§ TASK
In the material below, find the span from the line with "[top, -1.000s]" to the line with "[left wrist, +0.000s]" and transcribe only those lines, exactly, ends included, without the pictures.

§ DATASET SECTION
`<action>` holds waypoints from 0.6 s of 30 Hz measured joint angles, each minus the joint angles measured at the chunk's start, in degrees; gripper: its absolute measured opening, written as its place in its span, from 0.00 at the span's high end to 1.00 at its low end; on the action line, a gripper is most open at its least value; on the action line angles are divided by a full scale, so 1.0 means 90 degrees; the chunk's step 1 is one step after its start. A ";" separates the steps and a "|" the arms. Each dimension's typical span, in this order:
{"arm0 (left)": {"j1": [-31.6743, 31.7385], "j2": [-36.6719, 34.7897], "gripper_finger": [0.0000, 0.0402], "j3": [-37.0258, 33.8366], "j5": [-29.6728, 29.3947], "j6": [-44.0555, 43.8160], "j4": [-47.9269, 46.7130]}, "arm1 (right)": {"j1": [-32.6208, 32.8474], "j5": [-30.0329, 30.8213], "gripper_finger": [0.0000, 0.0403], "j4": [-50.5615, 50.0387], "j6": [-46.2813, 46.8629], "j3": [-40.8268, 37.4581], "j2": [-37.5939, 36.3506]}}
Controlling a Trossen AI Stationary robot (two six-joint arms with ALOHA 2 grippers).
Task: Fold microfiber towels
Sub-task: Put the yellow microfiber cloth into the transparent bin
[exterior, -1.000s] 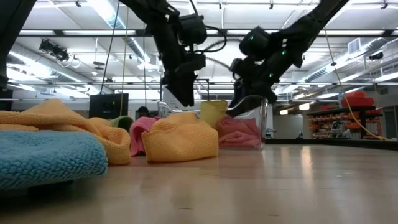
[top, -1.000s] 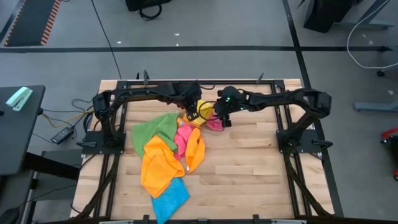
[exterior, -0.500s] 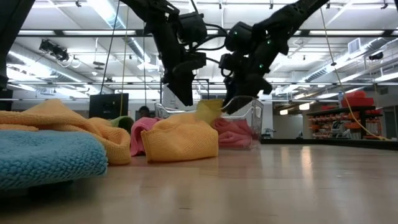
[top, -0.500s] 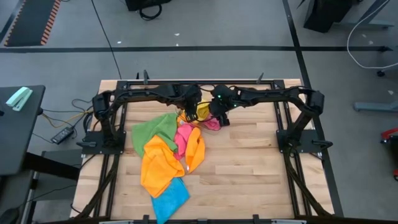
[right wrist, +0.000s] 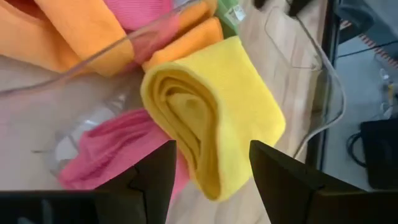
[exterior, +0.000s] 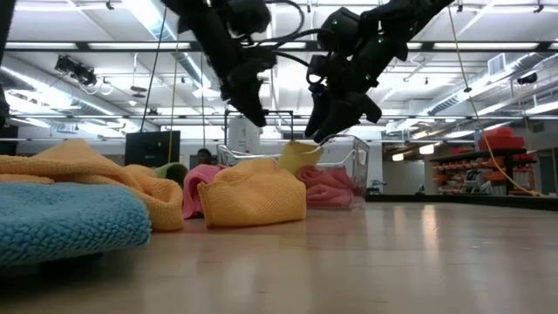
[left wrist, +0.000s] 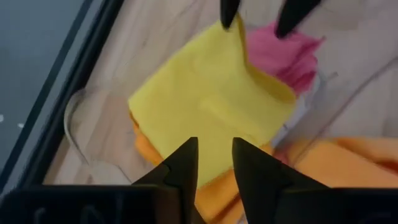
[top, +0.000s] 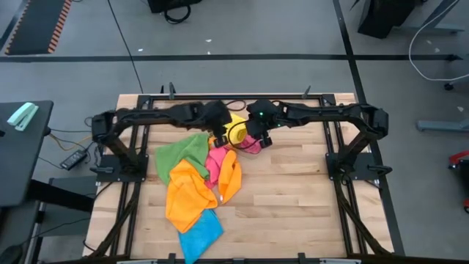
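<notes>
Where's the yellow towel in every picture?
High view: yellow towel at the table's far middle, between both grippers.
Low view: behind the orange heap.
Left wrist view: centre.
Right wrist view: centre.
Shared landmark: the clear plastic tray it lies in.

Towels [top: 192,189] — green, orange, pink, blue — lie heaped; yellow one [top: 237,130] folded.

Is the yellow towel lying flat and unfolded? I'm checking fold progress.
No: the right wrist view shows the yellow towel folded over in curved layers, not spread flat.
</notes>
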 joint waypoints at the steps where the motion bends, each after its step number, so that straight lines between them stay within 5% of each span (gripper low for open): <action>1: 0.0003 -0.0134 0.74 -0.0247 -0.0001 -0.0079 0.0214 | 0.0000 0.0002 0.47 0.0073 -0.0115 -0.0055 0.0000; 8: 0.0007 -0.0990 0.79 -0.1226 -0.0042 -0.0584 0.0719 | 0.0213 0.0024 0.47 0.0720 -0.0548 -0.0389 0.0002; 18: -0.0068 -0.1350 0.79 -0.1404 -0.0049 -0.0928 0.0836 | 0.0210 0.0465 0.50 0.2524 -0.1523 -0.1230 0.0118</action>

§ RESPONSE TO THIS EXERCISE
[top, -1.000s] 
[exterior, -0.500s] 
[top, -0.500s] 
[right wrist, +0.000s] 
[exterior, +0.000s] 
[left wrist, +0.000s] 

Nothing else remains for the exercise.